Next: Filter Actions Up: QoS in Linux with Previous: QoS in Linux with

Finally time to start filtering!

Let's begin with a simple one, i.e. reestablishing what pfifo_fast did automatically based on TOS/Priority field. Linux internally translates the header field into the priority field of struct skbuff, which pfifo_fast uses for classification. tc-prio(8) contains a table listing the priority (and ultimately, pfifo_fast queue index) each TOS value is being translated into. Here is a shorter version:

TOS Values	Linux Priority (Number)	Queue Index
0x0 - 0x6	Best Effort (0)	1
0x8 - 0xe	Bulk (2)	2
0x10 - 0x16	Interactive (6)	0
0x18 - 0x1e	Interactive Bulk (4)	1

Using the basic filter, it is possible to match packets based on that skbuff field, which has the added benefit of being IP version agnostic. Since the HTB setup above defaults to class ID 1:30, the Bulk priority can be ignored. The basic filter allows to combine matches, therefore we get along with only two filters:

# tc filter add dev eth0 parent 1: basic \
        match 'meta(priority eq 6)' classid 1:10
# tc filter add dev eth0 parent 1: basic \
        match 'meta(priority eq 0)' \
        or 'meta(priority eq 4)' classid 1:20

A detailed description of the basic filter and the ematch syntax it uses can be found in tc-basic(8) and tc-ematch(8).

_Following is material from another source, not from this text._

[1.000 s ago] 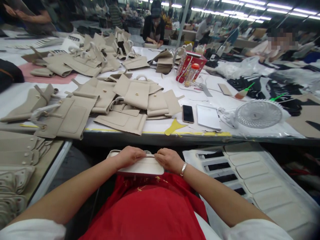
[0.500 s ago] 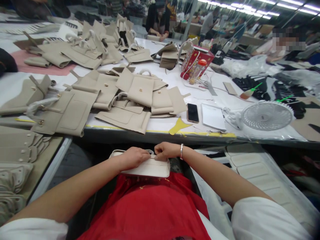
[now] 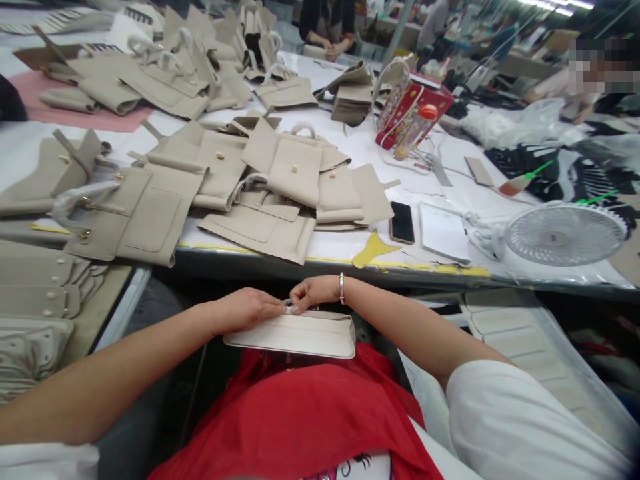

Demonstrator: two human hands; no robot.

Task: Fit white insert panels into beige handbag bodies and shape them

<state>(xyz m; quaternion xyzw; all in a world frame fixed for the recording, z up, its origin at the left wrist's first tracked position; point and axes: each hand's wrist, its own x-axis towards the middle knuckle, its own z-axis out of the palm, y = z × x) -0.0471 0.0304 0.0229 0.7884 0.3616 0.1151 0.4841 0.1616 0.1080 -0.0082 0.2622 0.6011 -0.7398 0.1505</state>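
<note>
A cream-coloured handbag (image 3: pixel 305 333) rests on my lap against the red apron, its broad face turned up toward me. My left hand (image 3: pixel 250 309) lies over its upper left edge, fingers closed along the rim. Close beside it, my right hand (image 3: pixel 313 293), with a silver bracelet at the wrist, pinches at the middle of the same top edge. A small grey strip shows between the fingertips of both hands; what exactly the right fingers pinch is too small to tell.
Beige bag panels with handles (image 3: pixel 150 213) cover the table's left half. A phone (image 3: pixel 402 222), a notepad (image 3: pixel 443 230), a white fan (image 3: pixel 565 233) and a red box (image 3: pixel 413 110) are on the right. Cut pieces (image 3: pixel 35 287) lie stacked at lower left. A co-worker's hands (image 3: pixel 335 50) show across the table.
My right hand has shifted left along the bag's edge, closer to my left hand. The bag has tipped so more of its long face shows. The view has tilted downward slightly.
</note>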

Obviously, this first example cries for optimization. A simple one would be to just change the default class from 1:30 to 1:20, so filters are only needed for Bulk and Interactive priorities:

# tc filter add dev eth0 parent 1: basic \
        match 'meta(priority eq 6)' classid 1:10
# tc filter add dev eth0 parent 1: basic \
        match 'meta(priority eq 2)' classid 1:20

Given that class IDs are random, choosing them wisely allows for a direct mapping. So first, recreate the qdisc and classes configuration:

# tc qdisc replace dev eth0 root handle 1: htb default 10
# tc class add dev eth0 parent 1: classid 1:1 htb rate 95mbit
# alias tclass='tc class add dev eth0 parent 1:1'
# tclass classid 1:16 htb rate 1mbit ceil 20mbit prio 1
# tclass classid 1:10 htb rate 90mbit ceil 95mbit prio 2
# tclass classid 1:12 htb rate 1mbit ceil 95mbit prio 3
# tc qdisc add dev eth0 parent 1:16 fq_codel
# tc qdisc add dev eth0 parent 1:10 fq_codel
# tc qdisc add dev eth0 parent 1:12 fq_codel

This is basically identical to above, but with changed leaf class IDs and the second priority class being the default. Using the flow filter with it's map functionality, a single filter command is enough:

# tc filter add dev eth0 parent 1: handle 0x1337 flow \
        map key priority baseclass 1:10

The flow filter now uses the priority value to construct a destination class ID by adding it to the value of baseclass. While this works for priority values of 0, 2 and 6, it will result in non-existent class ID 1:14 for Interactive Bulk traffic. In that case, the HTB default applies so that traffic goes into class ID 1:10 just as intended. Please note that specifying a handle is a mandatory requirement by the flow filter, although I didn't see where one would use that later. For more information about flow, see tc-flow(8).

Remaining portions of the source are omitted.